5. 「年収106万円の壁」撤廃に向けた動きと&2025年成立「年金制度改正」のポイント

2025年6月13日に成立した年金制度改正法では、パートやアルバイトといった短時間労働者の働き方に大きく関わる「年収106万円の壁」の見直しが盛り込まれました。
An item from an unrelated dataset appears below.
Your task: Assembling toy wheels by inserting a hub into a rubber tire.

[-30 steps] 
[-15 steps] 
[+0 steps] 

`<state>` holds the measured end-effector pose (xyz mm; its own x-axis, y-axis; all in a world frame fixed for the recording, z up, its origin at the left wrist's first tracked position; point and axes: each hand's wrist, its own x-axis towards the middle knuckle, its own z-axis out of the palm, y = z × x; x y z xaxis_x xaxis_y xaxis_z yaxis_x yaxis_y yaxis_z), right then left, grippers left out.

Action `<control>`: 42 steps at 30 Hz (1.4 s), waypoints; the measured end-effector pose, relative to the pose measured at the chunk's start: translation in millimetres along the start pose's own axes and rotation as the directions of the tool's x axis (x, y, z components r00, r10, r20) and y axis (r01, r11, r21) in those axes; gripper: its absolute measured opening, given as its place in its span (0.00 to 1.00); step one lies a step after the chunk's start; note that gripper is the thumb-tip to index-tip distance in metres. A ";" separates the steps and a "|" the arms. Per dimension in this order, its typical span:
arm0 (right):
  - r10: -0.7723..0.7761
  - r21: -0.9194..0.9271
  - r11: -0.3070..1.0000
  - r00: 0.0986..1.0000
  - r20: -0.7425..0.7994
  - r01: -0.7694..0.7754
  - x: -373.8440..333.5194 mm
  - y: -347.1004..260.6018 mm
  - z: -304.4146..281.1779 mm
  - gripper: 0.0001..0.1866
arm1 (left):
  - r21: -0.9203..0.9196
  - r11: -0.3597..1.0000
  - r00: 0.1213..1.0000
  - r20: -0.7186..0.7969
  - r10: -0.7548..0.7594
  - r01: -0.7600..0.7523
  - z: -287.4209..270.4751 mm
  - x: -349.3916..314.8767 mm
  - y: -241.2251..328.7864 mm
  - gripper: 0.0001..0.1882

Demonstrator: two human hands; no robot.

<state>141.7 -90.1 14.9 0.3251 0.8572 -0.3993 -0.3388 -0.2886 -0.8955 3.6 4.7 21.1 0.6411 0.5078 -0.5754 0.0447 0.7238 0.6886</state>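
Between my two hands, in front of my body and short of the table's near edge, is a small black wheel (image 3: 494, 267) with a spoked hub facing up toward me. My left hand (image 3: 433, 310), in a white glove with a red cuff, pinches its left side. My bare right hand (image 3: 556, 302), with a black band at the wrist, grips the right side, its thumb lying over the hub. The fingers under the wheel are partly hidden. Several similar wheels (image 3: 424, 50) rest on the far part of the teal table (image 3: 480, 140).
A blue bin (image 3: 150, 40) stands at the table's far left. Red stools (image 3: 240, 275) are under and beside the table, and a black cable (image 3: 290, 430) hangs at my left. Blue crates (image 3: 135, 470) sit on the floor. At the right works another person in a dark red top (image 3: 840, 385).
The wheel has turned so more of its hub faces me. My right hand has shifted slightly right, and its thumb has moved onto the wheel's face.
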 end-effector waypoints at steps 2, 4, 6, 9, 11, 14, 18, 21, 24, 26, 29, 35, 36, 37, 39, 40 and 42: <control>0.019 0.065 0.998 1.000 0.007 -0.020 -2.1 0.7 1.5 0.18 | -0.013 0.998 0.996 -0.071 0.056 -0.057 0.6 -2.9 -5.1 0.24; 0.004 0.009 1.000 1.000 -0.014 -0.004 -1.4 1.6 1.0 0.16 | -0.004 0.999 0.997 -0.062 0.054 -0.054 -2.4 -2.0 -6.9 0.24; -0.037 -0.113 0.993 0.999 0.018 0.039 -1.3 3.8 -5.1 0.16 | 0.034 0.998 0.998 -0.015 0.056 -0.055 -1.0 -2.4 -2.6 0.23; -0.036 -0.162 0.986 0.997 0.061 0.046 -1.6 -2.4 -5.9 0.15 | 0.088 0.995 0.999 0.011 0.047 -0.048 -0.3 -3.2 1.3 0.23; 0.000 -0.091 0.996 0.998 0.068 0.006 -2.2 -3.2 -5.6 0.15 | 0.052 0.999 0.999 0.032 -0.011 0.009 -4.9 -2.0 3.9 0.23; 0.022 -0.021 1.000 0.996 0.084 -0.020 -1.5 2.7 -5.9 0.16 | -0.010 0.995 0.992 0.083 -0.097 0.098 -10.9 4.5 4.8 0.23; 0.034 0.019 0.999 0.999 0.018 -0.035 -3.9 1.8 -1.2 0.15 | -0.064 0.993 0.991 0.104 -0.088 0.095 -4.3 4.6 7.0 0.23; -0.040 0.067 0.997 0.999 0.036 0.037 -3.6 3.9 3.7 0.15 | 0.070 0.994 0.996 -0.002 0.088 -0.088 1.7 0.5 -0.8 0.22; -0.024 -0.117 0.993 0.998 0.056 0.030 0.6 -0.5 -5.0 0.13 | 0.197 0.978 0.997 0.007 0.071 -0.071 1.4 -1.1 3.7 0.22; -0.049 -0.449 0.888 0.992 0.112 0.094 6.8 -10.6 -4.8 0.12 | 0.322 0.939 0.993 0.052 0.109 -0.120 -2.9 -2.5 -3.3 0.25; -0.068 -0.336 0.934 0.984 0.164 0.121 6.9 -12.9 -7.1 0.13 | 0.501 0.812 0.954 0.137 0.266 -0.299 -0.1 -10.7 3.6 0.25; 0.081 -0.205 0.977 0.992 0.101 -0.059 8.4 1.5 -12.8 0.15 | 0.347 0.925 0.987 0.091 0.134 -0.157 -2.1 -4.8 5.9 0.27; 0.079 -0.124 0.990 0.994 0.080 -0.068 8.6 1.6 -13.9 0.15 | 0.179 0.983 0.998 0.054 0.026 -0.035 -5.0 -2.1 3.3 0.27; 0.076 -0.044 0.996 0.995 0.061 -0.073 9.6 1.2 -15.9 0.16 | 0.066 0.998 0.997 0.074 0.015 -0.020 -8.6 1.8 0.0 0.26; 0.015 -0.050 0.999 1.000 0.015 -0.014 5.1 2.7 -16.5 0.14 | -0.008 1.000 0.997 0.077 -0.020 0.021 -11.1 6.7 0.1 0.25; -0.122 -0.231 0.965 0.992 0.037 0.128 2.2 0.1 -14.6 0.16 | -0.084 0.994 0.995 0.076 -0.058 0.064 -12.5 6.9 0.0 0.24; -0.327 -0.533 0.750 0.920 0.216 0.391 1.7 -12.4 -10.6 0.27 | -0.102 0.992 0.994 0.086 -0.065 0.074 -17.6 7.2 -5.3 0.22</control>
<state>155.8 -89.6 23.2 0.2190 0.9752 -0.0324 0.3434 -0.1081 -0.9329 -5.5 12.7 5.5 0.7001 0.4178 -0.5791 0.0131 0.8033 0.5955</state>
では、この「106万円の壁」とはどのような仕組みなのでしょうか。

5.1 「年収106万円の壁」とは?

一般に「106万円の壁」とは、短時間で働く人が年収106万円を超えた場合に、配偶者の扶養から外れ、自ら社会保険(健康保険・厚生年金)に加入し保険料を負担する必要が生じる目安を指します。

この保険料負担によって手取りが一時的に減少することから、あえて収入を抑える「働き控え」を招く要因の一つとされてきました。

さらに、社会保険の適用範囲はこれまでも段階的に広がっており、2024年10月以降は従業員51人以上の企業で働く場合に対象となっています。

今回の制度改正では、こうした制約の見直しが進められ、「賃金要件の撤廃(3年以内)」と「企業規模要件の段階的な廃止(10年程度)」が実施されることになりました。

5.2 「社会保険の加入対象の拡大」短期労働者の加入要件の見直し

「社会保険の加入対象の拡大」短期労働者の加入要件の見直し6/6

「社会保険の加入対象の拡大」短期労働者の加入要件の見直し

出所:厚生労働省「年金制度改正法が成立しました」

2025年7月時点では、パートタイムなどの短時間労働者が社会保険に加入するためには、次の条件をすべて満たす必要があります。

  1. 週の所定労働時間が20時間以上
  2. 2か月を超える雇用の見込みがある
  3. 学生ではない
  4. 所定内賃金が月額8万8000円以上(賃金要件)
  5. 従業員数51人以上の企業で働いている(企業規模要件)

今回の改正により、このうち「賃金要件」と「企業規模要件」は順次撤廃される予定です。

いわゆる「106万円の壁」は、最低賃金の動向も踏まえつつ、おおむね3年以内に解消される方向とされています。また、企業規模による適用制限についても、今後10年ほどかけて段階的に廃止される見通しです。